The CEO of a medium-size gas-production company sought to grow sales and increase the value of the company. Once his company reached a target revenue, he planned on selling it
After evaluating the company’s sales force, we noticed that the salespeople were not calling on all the potential influencers and decision-makers. We also discovered that the sales folks were not asking enough of the right questions.
Due to this flawed sales process, the resulting deals were much smaller and more difficult to close than necessary. The company had given sales responsibility to these operations folks, and they didn’t feel like they had the right to talk to executives.
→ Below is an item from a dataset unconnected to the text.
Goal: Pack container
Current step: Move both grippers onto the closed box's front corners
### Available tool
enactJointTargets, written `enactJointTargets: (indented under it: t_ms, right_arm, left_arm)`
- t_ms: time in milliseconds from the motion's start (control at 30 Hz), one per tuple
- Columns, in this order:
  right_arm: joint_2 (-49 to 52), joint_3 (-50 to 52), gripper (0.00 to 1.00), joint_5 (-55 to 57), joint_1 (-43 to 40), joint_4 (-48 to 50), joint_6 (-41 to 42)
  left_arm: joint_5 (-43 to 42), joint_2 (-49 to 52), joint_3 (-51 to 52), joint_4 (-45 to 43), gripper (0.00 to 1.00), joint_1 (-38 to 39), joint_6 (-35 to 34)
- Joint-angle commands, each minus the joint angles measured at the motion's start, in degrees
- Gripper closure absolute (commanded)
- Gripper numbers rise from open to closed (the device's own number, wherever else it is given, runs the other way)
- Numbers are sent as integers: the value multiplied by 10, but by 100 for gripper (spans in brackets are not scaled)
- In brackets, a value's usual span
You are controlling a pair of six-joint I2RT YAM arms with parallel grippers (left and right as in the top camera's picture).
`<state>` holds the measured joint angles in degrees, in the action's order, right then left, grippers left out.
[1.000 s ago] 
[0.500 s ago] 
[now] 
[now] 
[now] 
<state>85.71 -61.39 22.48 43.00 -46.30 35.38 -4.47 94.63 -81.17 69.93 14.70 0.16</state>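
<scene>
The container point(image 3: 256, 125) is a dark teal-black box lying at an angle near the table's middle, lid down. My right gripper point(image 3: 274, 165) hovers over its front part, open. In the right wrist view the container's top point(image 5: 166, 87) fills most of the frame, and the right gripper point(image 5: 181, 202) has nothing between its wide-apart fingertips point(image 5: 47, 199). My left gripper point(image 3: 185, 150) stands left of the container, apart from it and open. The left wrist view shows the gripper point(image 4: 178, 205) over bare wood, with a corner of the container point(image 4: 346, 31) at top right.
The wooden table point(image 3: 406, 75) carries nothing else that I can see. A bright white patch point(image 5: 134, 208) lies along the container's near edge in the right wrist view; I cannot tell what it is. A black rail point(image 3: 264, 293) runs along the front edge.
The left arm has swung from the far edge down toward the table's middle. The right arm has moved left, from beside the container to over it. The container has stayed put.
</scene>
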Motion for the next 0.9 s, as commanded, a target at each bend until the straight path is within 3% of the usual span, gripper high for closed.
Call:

We helped the salespeople identify all stakeholders related to a deal and determine what information they needed to uncover. Then we started weekly coaching calls with the sales team to help develop some sales muscle. Each coaching call involved a combination of skills training, situational analysis, and mental conditioning.
The sales folks not only closed more deals but also closed larger deals. Within seven months, they closed enough deals to double the company’s size and enabled the CEO to sell the company for a healthy multiple.
The Common Mistake
Rule: If you change the way a person thinks, you will change the way they perform. In this case study, the problem was the sales team’s discomfort in speaking with executives because felt they were not entitled to talk to them.
This type of self-sabotage mindset comes in many different flavors. We see it when salespeople fail to ask good business questions, fail to find value or discuss price, exhibit a strong need to be liked, insist on showing the whole 100-slide PowerPoint – the list goes on and on. The real trick is to determine who can adapt quickly and who never will.